Iron Maiden were pioneers of the British metal wave and would go on to become one of, if not, the greatest heavy metal bands in history. With so many albums to choose from, it can be hard narrowing down what songs should be included in a list of the best tracks ever from these gods of the genre, but we’ll give it our best shot.
In this article, we’ll give you the 25 best Iron Maiden songs of all time during their 40-plus-year career as a band.
1. Hallowed Be Thy Name
Hallowed Be Thy Name was an easy choice to place in our number one position despite all of the amazing songs Iron Maiden has produced. It’s not just their best track, it’s widely recognized as one of the greatest heavy metal songs that have ever been composed. The final track of their third album and a song that has featured on concert setlists since its release, this is one of the most ominous, deep, and defining metal tracks out there.

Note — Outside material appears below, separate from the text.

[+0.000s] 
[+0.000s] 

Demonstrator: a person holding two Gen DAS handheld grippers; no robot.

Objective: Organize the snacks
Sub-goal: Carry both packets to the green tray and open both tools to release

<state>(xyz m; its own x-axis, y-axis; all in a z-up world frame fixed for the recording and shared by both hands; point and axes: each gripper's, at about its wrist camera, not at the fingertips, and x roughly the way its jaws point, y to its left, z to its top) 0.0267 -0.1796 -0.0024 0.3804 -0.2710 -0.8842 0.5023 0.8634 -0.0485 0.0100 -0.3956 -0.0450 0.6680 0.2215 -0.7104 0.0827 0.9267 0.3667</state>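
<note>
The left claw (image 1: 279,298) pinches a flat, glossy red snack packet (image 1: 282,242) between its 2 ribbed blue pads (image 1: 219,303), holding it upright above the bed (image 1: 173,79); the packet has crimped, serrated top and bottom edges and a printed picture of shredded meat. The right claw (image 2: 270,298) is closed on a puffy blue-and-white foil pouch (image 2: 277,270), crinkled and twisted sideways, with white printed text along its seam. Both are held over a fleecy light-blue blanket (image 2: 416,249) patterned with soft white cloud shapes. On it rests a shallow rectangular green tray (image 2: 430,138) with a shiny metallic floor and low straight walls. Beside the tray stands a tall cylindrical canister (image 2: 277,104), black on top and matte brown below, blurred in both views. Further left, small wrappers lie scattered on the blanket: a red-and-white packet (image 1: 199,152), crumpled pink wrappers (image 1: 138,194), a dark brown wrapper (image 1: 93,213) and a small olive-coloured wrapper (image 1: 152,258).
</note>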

Beautifully combining melodic heavy rock and progressive song structures together and showcasing the dueling guitars of Dave Murray and Adrian Smith, it’s easily their best track and an all-time great. Even as a heavy metal song, it rose to number nine on the UK Singles chart and number 16 in Ireland.
2. The Trooper
The Trooper was one of the best releases to come from Iron Maiden’s fourth studio album Piece Of Mind in 1983 and was one of the few songs of theirs to get significant radio play in the US. This helped it climb to number 28 on the Mainstream Rock charts in the US, while it also peaked at number 12 on the UK Singles chart.
The track is essentially the distilled version of The Charge Of The Light Brigade, an 1864 poem by Alfred Tennyson that detailed the Battle of Balaclava during the Crimean War.
3. Fear Of The Dark
Fear Of The Dark found success as a major fan favorite and a standout song on its album of the same name in live performances. While it was one of the last tracks produced before Bruce Dickinson left the band in 1994, it still became an anthem song for the band. Commercially, the track peaked at number eight and number 17 on the UK Singles and Irish Singles charts respectively.
The title track of Iron Maiden’s 1994 album, Powerslave showcases their ability to put real emotions into their songs, almost more than any other single. You can hear the urgency and fear in the lyrics and the guitar, producing the perfect representation of a king’s final moments. The track was undoubtedly one of their best, helping cement them among the pantheon of metal’s greatest bands forever.
5. Aces High
Another amazing entry from Iron Maiden’s Powerslave album, Aces High is one of their most aggressive, fast-paced songs in history. It combines famous quotes from Winston Churchill with the perspective of a pilot going toe-to-toe with the enemy, dogfighting in the sky. It was the opening track of the album, setting the tone for the rest of the way and becoming one of their most famous songs of all time. In the end, it peaked at number 20 and 29 on the UK and Irish Singles charts respectively.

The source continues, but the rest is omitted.